(Supplied material)
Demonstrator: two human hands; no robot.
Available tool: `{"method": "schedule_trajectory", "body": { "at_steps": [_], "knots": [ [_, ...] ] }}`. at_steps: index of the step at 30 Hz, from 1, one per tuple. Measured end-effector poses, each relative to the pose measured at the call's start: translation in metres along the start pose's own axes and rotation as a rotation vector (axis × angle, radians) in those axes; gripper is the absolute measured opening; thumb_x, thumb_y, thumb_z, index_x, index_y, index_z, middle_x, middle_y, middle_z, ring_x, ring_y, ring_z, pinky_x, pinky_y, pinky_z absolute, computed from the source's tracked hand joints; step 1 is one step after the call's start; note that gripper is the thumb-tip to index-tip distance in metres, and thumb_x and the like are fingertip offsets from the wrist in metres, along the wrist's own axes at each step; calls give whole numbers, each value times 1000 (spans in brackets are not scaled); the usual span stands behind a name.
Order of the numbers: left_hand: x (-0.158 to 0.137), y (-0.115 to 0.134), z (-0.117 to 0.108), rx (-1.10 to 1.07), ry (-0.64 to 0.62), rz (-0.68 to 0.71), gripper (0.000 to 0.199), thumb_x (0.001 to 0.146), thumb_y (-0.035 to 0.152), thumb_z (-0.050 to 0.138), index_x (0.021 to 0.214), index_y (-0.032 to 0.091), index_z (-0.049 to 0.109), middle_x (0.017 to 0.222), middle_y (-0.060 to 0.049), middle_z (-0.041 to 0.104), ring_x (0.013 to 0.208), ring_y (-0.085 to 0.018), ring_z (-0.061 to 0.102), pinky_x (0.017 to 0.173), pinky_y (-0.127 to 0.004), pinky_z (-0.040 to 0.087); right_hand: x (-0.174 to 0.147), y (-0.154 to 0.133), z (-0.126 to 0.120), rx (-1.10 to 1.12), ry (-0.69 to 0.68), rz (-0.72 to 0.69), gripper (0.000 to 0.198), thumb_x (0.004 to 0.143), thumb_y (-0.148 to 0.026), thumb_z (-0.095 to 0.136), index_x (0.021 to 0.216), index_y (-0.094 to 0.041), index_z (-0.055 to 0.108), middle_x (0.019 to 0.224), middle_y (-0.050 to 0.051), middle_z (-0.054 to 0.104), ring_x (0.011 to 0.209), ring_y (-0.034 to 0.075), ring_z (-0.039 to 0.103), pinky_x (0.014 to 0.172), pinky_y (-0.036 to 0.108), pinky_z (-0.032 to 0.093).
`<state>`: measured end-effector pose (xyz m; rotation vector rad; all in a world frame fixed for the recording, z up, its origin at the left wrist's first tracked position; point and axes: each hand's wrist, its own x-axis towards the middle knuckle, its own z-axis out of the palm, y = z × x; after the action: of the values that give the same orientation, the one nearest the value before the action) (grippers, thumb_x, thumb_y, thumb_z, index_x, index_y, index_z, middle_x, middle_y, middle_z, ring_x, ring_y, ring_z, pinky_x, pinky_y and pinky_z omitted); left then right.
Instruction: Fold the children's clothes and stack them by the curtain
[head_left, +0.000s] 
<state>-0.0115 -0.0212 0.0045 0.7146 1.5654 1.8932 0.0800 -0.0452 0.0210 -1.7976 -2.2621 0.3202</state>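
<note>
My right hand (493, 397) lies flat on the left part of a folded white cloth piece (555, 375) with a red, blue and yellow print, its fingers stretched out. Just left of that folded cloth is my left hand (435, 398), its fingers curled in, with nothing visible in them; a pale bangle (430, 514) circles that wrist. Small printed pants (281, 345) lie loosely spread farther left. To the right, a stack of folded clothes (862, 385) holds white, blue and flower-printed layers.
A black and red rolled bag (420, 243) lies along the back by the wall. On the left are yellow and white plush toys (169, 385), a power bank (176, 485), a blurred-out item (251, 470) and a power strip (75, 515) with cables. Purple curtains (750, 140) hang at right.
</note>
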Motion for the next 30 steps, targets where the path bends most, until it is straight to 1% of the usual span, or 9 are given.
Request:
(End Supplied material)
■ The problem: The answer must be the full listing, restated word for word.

■ Response:
Demonstrator: two human hands; no robot.
Available tool: `{"method": "schedule_trajectory", "body": { "at_steps": [_], "knots": [ [_, ...] ] }}`. at_steps: index of the step at 30 Hz, from 1, one per tuple. Measured end-effector poses, each relative to the pose measured at the call's start: translation in metres along the start pose's own axes and rotation as a rotation vector (axis × angle, radians) in those axes; gripper is the absolute measured opening; thumb_x, thumb_y, thumb_z, index_x, index_y, index_z, middle_x, middle_y, middle_z, ring_x, ring_y, ring_z, pinky_x, pinky_y, pinky_z absolute, computed from the source's tracked hand joints; step 1 is one step after the call's start; note that gripper is the thumb-tip to index-tip distance in metres, and thumb_x and the like are fingertip offsets from the wrist in metres, along the wrist's own axes at each step; calls give whole numbers, each value times 1000 (spans in brackets are not scaled); the usual span stands behind a name.
Order of the numbers: left_hand: x (-0.158 to 0.137), y (-0.115 to 0.134), z (-0.117 to 0.108), rx (-1.10 to 1.07), ry (-0.64 to 0.62), rz (-0.68 to 0.71), gripper (0.000 to 0.199), thumb_x (0.001 to 0.146), thumb_y (-0.035 to 0.152), thumb_z (-0.050 to 0.138), index_x (0.021 to 0.214), index_y (-0.032 to 0.091), index_z (-0.049 to 0.109), middle_x (0.017 to 0.222), middle_y (-0.060 to 0.049), middle_z (-0.041 to 0.104), ring_x (0.013 to 0.208), ring_y (-0.085 to 0.018), ring_z (-0.061 to 0.102), pinky_x (0.017 to 0.173), pinky_y (-0.127 to 0.004), pinky_z (-0.040 to 0.087); right_hand: x (-0.174 to 0.147), y (-0.154 to 0.133), z (-0.126 to 0.120), rx (-1.10 to 1.12), ry (-0.69 to 0.68), rz (-0.72 to 0.69), gripper (0.000 to 0.198), thumb_x (0.004 to 0.143), thumb_y (-0.148 to 0.026), thumb_z (-0.095 to 0.136), index_x (0.021 to 0.216), index_y (-0.094 to 0.041), index_z (-0.055 to 0.108), middle_x (0.019 to 0.224), middle_y (-0.050 to 0.051), middle_z (-0.054 to 0.104), ring_x (0.011 to 0.209), ring_y (-0.034 to 0.075), ring_z (-0.039 to 0.103), pinky_x (0.014 to 0.172), pinky_y (-0.036 to 0.108), pinky_z (-0.032 to 0.093).
`<state>`: measured end-effector pose (xyz m; rotation vector rad; all in a world frame fixed for the recording, z up, its origin at the left wrist's first tracked position; point and axes: each hand's wrist, its own x-axis towards the middle knuckle, its own z-axis out of the palm, y = z × x; after the action: of the values that give the same orientation, the one nearest the value before the action) (grippers, thumb_x, thumb_y, thumb_z, index_x, index_y, index_z, middle_x, middle_y, middle_z, ring_x, ring_y, ring_z, pinky_x, pinky_y and pinky_z omitted); left then right.
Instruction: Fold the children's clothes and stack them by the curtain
[head_left, +0.000s] 
<state>-0.0115 -0.0212 0.0045 0.7146 1.5654 1.8932 0.0800 -0.0452 0.0210 -1.7976 -2.2621 0.3202</state>
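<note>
My right hand (493, 397) lies flat on the left part of a folded white cloth piece (555, 375) with a red, blue and yellow print, its fingers stretched out. Just left of that folded cloth is my left hand (435, 398), its fingers curled in, with nothing visible in them; a pale bangle (430, 514) circles that wrist. Small printed pants (281, 345) lie loosely spread farther left. To the right, a stack of folded clothes (862, 385) holds white, blue and flower-printed layers.
A black and red rolled bag (420, 243) lies along the back by the wall. On the left are yellow and white plush toys (169, 385), a power bank (176, 485), a blurred-out item (251, 470) and a power strip (75, 515) with cables. Purple curtains (750, 140) hang at right.
</note>
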Motion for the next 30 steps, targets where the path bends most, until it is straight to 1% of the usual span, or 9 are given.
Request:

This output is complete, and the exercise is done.